What is needed:
Word for word, return the lines from the start of the entries below through the line that has "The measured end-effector".

::: Excerpted records

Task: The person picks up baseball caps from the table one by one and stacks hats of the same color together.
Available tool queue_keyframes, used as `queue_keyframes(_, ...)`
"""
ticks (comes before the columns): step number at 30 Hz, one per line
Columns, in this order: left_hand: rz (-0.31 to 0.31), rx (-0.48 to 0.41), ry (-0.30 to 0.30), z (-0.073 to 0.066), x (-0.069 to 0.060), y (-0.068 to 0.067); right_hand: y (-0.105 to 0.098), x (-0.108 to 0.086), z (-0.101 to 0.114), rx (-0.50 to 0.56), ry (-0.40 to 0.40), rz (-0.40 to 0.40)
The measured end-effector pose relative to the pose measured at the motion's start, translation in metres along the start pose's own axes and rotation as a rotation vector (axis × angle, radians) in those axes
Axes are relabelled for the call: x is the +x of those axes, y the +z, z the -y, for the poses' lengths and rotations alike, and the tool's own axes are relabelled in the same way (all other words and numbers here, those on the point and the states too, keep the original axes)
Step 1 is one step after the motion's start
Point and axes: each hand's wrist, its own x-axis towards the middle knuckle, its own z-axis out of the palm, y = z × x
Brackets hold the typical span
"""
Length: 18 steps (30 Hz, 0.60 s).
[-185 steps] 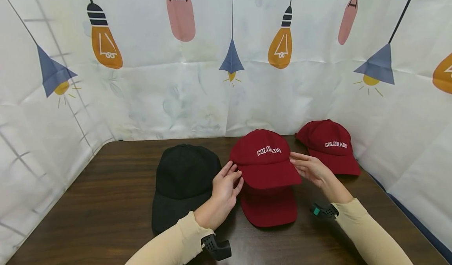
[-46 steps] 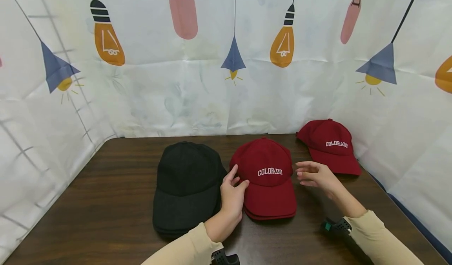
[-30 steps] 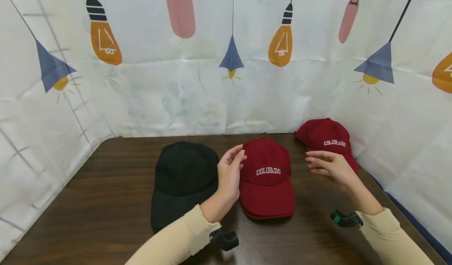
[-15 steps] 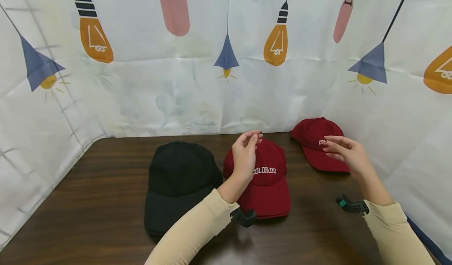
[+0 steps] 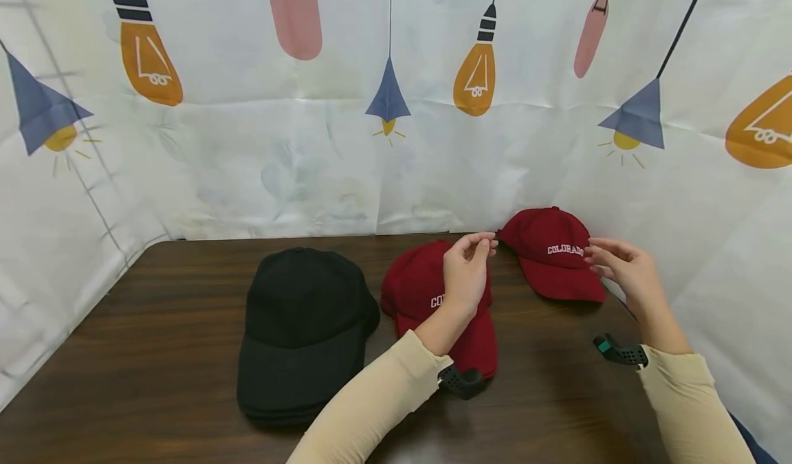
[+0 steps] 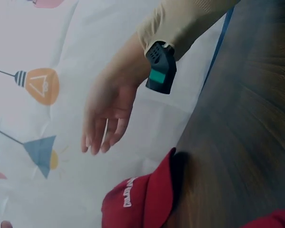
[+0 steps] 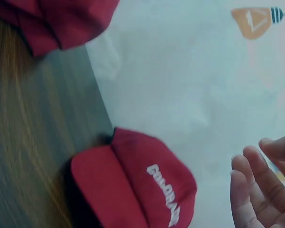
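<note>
Three cap positions show in the head view: black caps [image 5: 306,313] stacked at left, stacked red caps [image 5: 405,292] in the middle, and a lone red cap [image 5: 553,254] lettered COLORADO at the back right. My left hand [image 5: 467,275] hovers over the middle red caps, hiding part of their lettering, its fingers loosely bent and holding nothing. My right hand [image 5: 628,271] hovers just right of the lone red cap, fingers relaxed, with nothing in them. In the right wrist view its fingers [image 7: 266,185] stand apart from that red cap [image 7: 147,190].
The caps rest on a dark brown wooden table [image 5: 155,354]. A white cloth [image 5: 247,141] printed with lamps and bulbs rises behind and on both sides. Bare tabletop lies left of the black caps. Each wrist wears a small black camera [image 5: 619,352].
A red cap held in both hands earlier now sits on the middle red cap. Both hands have let go and moved right, toward the lone red cap. The view has shifted slightly.
</note>
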Motion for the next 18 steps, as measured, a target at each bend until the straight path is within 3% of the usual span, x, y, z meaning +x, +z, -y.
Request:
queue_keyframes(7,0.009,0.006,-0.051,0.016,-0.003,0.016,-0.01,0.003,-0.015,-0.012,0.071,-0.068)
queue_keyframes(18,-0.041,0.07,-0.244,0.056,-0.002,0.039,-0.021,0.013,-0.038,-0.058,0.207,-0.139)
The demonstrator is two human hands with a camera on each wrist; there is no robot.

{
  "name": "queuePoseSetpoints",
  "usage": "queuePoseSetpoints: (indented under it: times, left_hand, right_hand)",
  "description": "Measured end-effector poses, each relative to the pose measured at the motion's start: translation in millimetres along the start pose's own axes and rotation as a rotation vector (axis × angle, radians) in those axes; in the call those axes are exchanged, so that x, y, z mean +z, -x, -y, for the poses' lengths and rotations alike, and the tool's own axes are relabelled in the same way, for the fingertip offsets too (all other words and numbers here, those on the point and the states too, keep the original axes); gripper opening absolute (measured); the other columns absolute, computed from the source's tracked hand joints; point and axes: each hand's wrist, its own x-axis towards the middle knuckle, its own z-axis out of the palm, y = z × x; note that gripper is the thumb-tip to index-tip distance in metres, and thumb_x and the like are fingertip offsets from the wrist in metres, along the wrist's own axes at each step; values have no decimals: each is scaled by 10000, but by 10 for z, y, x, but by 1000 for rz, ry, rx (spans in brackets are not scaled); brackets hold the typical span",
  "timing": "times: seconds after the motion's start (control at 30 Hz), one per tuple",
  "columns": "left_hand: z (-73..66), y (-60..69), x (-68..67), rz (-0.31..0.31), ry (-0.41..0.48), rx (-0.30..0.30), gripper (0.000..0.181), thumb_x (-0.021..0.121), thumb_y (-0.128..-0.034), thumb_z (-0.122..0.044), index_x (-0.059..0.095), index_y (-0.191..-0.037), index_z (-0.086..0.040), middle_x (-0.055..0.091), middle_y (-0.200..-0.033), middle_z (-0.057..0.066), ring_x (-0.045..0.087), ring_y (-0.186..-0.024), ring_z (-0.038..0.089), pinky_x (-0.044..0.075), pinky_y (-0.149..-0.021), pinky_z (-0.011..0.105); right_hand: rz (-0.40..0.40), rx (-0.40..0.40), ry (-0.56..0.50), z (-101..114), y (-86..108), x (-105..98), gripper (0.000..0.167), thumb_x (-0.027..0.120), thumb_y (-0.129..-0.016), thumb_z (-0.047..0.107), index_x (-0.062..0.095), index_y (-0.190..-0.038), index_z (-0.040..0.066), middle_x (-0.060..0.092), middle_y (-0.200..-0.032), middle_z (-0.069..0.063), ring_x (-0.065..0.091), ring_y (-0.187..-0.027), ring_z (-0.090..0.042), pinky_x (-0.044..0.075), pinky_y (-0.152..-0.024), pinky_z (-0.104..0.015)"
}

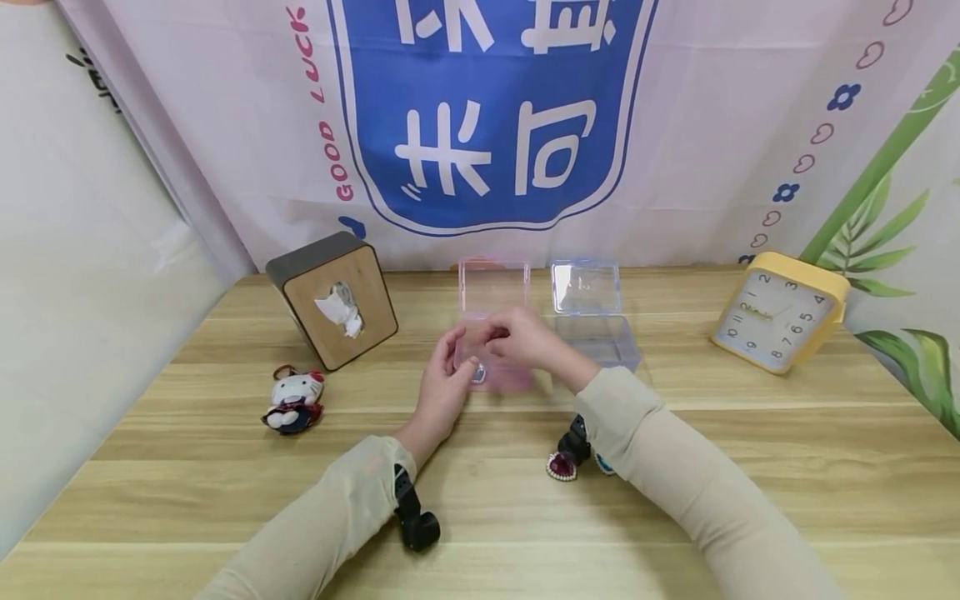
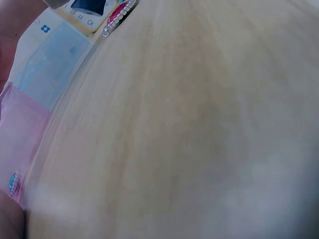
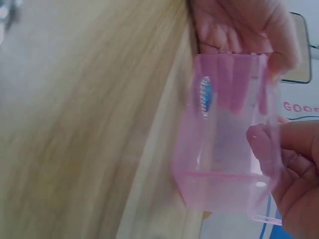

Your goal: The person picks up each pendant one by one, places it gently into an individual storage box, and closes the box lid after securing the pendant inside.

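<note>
A pink see-through box [image 1: 516, 380] stands on the table with its lid [image 1: 495, 287] raised at the back. My left hand [image 1: 441, 390] grips its left end, thumb over the rim, fingers behind the wall in the right wrist view. Inside lies a blue gem with a pale beaded edge [image 3: 206, 97], close to the left hand. My right hand [image 1: 525, 337] is over the opening with fingers loosely bent and the thumb [image 3: 259, 139] apart from them; I see nothing held there. Near the right sleeve lie a red heart-shaped gem [image 1: 562, 467] and a partly hidden blue gem [image 1: 604, 464].
A clear bluish box [image 1: 600, 340] with its lid raised stands just right of the pink one. A tissue box [image 1: 341, 308] and a plush cat keychain [image 1: 294, 402] are to the left. The yellow clock [image 1: 780, 312] stands at the far right, before the cloth backdrop.
</note>
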Motion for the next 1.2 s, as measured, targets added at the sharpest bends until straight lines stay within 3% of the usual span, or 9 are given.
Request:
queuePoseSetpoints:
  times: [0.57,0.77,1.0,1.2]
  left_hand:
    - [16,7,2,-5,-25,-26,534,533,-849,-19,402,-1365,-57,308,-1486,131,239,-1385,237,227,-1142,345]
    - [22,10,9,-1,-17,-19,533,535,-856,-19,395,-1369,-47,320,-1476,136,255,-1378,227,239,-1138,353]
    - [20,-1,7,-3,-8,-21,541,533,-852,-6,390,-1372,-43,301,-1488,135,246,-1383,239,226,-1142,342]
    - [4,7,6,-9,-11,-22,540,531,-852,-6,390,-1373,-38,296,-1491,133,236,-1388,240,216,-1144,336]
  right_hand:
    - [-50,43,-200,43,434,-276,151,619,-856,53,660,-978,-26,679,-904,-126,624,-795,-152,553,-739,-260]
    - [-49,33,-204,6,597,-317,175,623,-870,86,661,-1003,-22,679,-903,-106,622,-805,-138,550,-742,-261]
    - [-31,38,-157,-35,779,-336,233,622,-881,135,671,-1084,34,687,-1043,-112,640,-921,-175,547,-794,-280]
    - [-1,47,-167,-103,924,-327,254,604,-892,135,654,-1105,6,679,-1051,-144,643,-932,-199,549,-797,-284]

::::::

Output for this task:
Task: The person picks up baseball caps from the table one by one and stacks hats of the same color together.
Available tool queue_keyframes, used as `queue_keyframes(_, ...)`
"""
ticks (comes before the columns): step number at 30 Hz, one per line
Columns, in this order: left_hand: rz (-0.31 to 0.31), rx (-0.48 to 0.41), ry (-0.30 to 0.30), z (-0.073 to 0.066), x (-0.069 to 0.060), y (-0.068 to 0.067); right_hand: y (-0.105 to 0.098), x (-0.108 to 0.086), z (-0.101 to 0.114), rx (-0.50 to 0.56), ry (-0.40 to 0.40), rz (-0.40 to 0.40)
The measured end-effector pose relative to the pose measured at the motion's start, translation in metres along the start pose's own axes and rotation as a rotation vector (axis × angle, radians) in those axes

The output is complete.